La manía “clasificadora” (una de cuyas expresiones son los malditos rankings) la trata Sandel desde la óptica de acceso al selectivo club de las Universidades de élite americanas (Harvard, Yale, Stanford, etc., o del  club de la Ivy League). El libro, y esto es importante tenerlo en cuenta, está muy trufado con ese contexto. Tal enfoque, sin embargo, ofrece lecciones muy jugosas, por ejemplo la de que “el rival más poderoso del mérito es la noción de que nuestra suerte escapa a nuestro control”. Según sus palabras, el mérito “resulta mezquino con los perdedores y opresivo con los ganadores, (pues) termina convirtiéndose en un tirano”.

La parte más propositiva, una vez desmenuzado el diagnóstico del problema, se halla en la idea del reconocimiento del trabajo o, si se prefiere, en la dignidad perdida que debe recuperar el trabajo, una herida muy profunda causada a la clase trabajadora. Sandel propone aquí algo muy razonable: el empleo, cualquiera que este fuera, debe ser “también una fuente de reconocimiento y estima sociales”. Describe perfectamente las dramáticas “muertes por desesperación” como motivo de la crisis industrial, las fuentes del resentimiento, la quiebra del sueño americano, así como los temores que acechan (ya están aquí) con el proceso de automatización del trabajo. El crecimiento económico de la globalización conduce a “un persistente incremento de la desigualdad”.

¿Y dónde están las soluciones?
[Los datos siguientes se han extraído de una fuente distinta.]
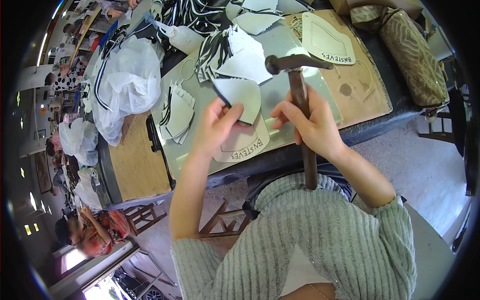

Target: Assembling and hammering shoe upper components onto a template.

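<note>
The flat white cut piece with a dark edge (239, 97), roughly fan-shaped, is held above the shiny metal sheet (280, 45) that covers part of the workbench. It sits at the fingertips of the left hand (216, 126), to the left of the right hand (311, 125) and apart from it. Directly beneath it lies a beige card template with printed lettering (246, 145), flat on the metal sheet.

Left hand: closed in a pinch on the lower edge of the white piece, thumb on the near face, remaining fingers curled behind it.

Right hand: wrapped firmly round the dark wooden handle of a hammer (303, 107). The handle runs nearly upright in the view, its lower end reaching down to the grey ribbed sweater (320, 235). The dark metal head sits above the hand, over the metal sheet, level with the upper part of the white piece and just to its right, not touching it.

Nearby on the bench: a stack of similar white pieces (177, 112) to the left, a heap of black-and-white cut pieces (235, 55) behind, and a second beige template (327, 40) on the brown board.
</note>
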`<state>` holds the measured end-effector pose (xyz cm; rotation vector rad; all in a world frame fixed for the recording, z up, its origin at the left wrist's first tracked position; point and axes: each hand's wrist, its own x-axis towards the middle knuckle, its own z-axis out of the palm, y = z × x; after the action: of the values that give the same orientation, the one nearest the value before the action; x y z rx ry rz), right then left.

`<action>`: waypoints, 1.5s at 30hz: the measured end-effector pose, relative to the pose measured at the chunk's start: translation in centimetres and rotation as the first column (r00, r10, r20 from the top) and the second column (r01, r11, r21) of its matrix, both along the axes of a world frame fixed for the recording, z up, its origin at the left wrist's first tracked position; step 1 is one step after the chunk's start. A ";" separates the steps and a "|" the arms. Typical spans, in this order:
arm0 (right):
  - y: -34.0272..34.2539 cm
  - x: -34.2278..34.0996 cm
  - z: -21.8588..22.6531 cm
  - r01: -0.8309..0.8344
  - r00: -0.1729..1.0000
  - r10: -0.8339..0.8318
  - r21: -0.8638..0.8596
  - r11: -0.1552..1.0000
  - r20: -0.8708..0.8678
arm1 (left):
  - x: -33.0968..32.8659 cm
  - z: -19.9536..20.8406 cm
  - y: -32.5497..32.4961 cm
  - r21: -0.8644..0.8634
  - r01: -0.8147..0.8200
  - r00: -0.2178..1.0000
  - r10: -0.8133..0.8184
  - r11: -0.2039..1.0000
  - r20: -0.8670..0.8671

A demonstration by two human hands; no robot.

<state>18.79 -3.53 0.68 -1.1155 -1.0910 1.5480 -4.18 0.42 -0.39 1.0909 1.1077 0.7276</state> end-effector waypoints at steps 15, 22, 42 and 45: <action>0.6 -1.5 -1.3 -0.107 0.994 0.108 -0.062 0.992 0.010 | -4.9 1.4 -1.9 0.004 0.170 0.950 -0.163 0.985 -0.266; 2.2 -1.3 -1.4 -0.063 0.993 0.063 -0.002 0.998 0.098 | -2.4 2.0 -4.1 0.008 -0.004 0.958 0.006 1.000 -0.285; 2.3 -1.2 -1.8 -0.051 0.991 0.054 -0.027 0.998 0.122 | -2.0 0.5 -3.1 0.101 0.044 0.926 -0.002 0.994 -0.378; 2.3 -1.3 -1.8 -0.050 0.991 0.054 -0.036 0.998 0.123 | -1.9 0.8 -2.9 0.101 0.075 0.908 -0.026 0.992 -0.419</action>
<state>17.53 -1.24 -1.12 -1.2273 -1.1896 1.5591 -6.07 -2.46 0.41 1.4121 1.4052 0.5318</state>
Aquí, el autor esboza un recetario con el que resulta difícil no estar de acuerdo (la agenda política debe prestar atención tanto a la justicia contributiva como a la distributiva; definir el bien común como suma de preferencias de toda la ciudadanía; favorecer una concepción cívica; reforzar la deliberación con nuestros conciudadanos; superar la economía política solo preocupada por la magnitud del PIB y su distribución; evitar el empobrecimiento de la vida cívica; etc.). Mucho énfasis en la deliberación como receta, que siendo compartida, no deja de ser en muchos casos un pío deseo. Los hechos van por otros derroteros. Su gran solución, que cabe compartir plenamente, es dignificar el trabajo (algo que avala, y así lo señala, por la importancia de determinados empleos durante la pandemia, como cajeros, repartidores, trabajadores esenciales, etc.), utilizando además el sistema fiscal para ello (“desalentado la especulación y mostrando respeto por el trabajo productivo”.

El problema para el premiado con el Príncipe de Asturias en ciencias sociales en 2018 es sobre todo moral, aunque también político. Las cuestiones morales subyacen a nuestros sistemas económicos y a esa concepción tecnocrática o meritocrática formulada en términos patológicos. Ciertamente que sus efectos duros están fracturando la sociedad y quebrando el sentido de pertenencia, que se debe cultivar para generar “un sentido de comunidad suficientemente robusto como para que los ciudadanos puedan decir (creer) que “todos estamos juntos en estos”; no como un conjunto ritual de crisis (idea, por cierto, muy interesante), sino como una descripción realista de nuestras vidas cotidianas”. La duda que nos cabe tras leer esta magnífica obra es si no se ha puesto demasiado peso en el fardo de la meritocracia como factor profundamente desestabilizador de las sociedades occidentales. Como todo en la vida, habrá algo de cierto, más aún en el contexto que el autor focaliza su atención, y posiblemente requiera matizarse en otros. A ello nos dedicaremos en una entrada posterior, donde volveremos sobre el principio de mérito, su proyección en la política, en el gobierno y en la administración; pues de ello, aunque sea incidentalmente, también se ocupa Michael J. Sandel. Allí me remito.